Under successive military dictatorships, the domestic legal architecture has been explicitly engineered to grant blanket immunity to military personnel, shielding them from accountability. Simultaneously, courageous survivors and material witnesses who attempt to pursue justice face severe state-sponsored intimidation, institutional denials, and coordinated cover-ups. This deeply entrenched culture of impunity has effectively emboldened military personnel to expand these brutal methods beyond ethnic borderlands, systematically deploying sexual violence across central Myanmar regions, including Sagaing and Magway divisions, without fear of legal retribution. Survivors arriving at internally displaced person (IDP) camps endure not only severe physical trauma and acute Post-Traumatic Stress Disorder (PTSD), but also face intense social ostracization and societal stigmatization within their traditional communities due to out-of-wedlock pregnancies resulting from these assaults.
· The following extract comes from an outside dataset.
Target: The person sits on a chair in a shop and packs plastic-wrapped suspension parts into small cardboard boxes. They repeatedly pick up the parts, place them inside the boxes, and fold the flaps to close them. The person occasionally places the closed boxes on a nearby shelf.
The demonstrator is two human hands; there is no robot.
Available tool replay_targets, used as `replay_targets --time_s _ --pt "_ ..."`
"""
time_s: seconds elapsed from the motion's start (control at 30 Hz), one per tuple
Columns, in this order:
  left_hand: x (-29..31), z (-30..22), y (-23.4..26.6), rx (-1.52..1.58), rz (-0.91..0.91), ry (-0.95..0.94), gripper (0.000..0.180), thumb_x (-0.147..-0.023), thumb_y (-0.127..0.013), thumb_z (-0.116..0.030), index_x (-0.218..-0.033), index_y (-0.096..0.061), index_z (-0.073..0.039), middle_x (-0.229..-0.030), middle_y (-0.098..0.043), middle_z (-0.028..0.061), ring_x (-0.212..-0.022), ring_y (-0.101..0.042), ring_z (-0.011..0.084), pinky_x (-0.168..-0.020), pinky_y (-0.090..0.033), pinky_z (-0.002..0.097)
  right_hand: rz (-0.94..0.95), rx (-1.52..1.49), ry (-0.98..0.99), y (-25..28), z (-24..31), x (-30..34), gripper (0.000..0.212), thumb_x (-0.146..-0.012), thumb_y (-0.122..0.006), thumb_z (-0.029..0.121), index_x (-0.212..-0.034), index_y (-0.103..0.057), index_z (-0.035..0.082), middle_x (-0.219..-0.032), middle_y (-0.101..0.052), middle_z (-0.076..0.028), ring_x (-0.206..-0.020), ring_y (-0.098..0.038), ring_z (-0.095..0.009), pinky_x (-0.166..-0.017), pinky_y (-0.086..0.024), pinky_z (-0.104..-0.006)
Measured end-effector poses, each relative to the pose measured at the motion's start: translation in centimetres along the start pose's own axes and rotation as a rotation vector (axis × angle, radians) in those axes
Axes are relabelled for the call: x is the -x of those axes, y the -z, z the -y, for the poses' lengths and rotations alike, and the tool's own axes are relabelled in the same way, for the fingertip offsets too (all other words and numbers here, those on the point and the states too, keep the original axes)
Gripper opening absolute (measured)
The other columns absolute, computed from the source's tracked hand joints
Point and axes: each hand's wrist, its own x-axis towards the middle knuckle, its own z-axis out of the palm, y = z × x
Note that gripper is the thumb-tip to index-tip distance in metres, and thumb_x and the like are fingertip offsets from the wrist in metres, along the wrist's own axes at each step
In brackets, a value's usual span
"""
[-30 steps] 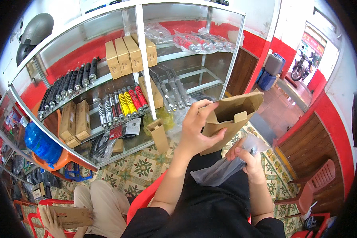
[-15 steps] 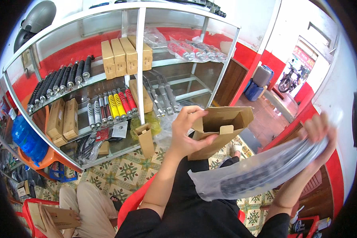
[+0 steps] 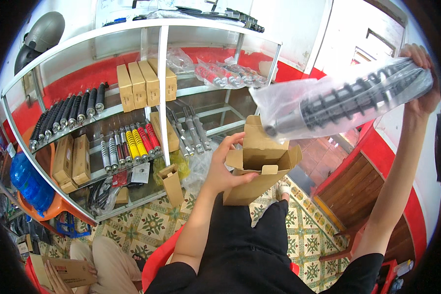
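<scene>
An open cardboard box (image 3: 250, 188) stands upright above my lap, its top flaps spread. My left hand (image 3: 225, 169) grips it by the rim, thumb on the near side and fingers behind. Up at the right, my right hand (image 3: 421, 73) is closed round one end of a black coil-spring shock absorber (image 3: 350, 105) wrapped in a clear plastic bag. The shock absorber slants down to the left, and its lower end, with the loose bag end, hangs just over the box's raised back flap. Whether bag and flap touch, I cannot tell.
Ahead stands a glass display cabinet (image 3: 163, 98) with shock absorbers and cardboard boxes on its shelves. A narrow open box (image 3: 172, 188) stands on the tiled floor before it. At lower left another person's hand (image 3: 56, 279) holds a cardboard box (image 3: 73, 272).
My right hand has lifted the bagged shock absorber up and to the right, tipping its free end over the box. The box in my left hand now stands more upright, with its back flap raised.
</scene>
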Motion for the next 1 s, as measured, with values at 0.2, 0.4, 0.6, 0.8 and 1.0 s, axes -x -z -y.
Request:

Despite targeted international sanctions aimed at penalizing these war crimes, the military apparatus remains completely insulated from domestic judicial accountability, continuing to execute these offenses under the protection of its martial power. Conflict-related sexual violence in Myanmar cannot be dismissed as random criminal conduct by isolated actors; it is an institutionalized atrocity deployed to forge cohesion among coerced combatants and a strategic weapon of war utilized by senior military leaders to break collective civilian resistance through systemic terror. As the civil war intensifies, civilian women and children remain profoundly unprotected. The escalating reports of sexual violence occurring not only within military structures but also creeping into ethnic armed organizations and revolutionary resistance factions present an increasingly alarming trend. While the United Nations has officially warned of a catastrophic surge in conflict-related sexual violence globally across active war zones, a viable institutional mechanism to protect vulnerable women and children within Myanmar remains entirely absent. Under the unchecked authority of armed actors, the protection of civilians from targeted sexual violence remains profoundly compromised, while the perpetrators continue to operate with absolute impunity.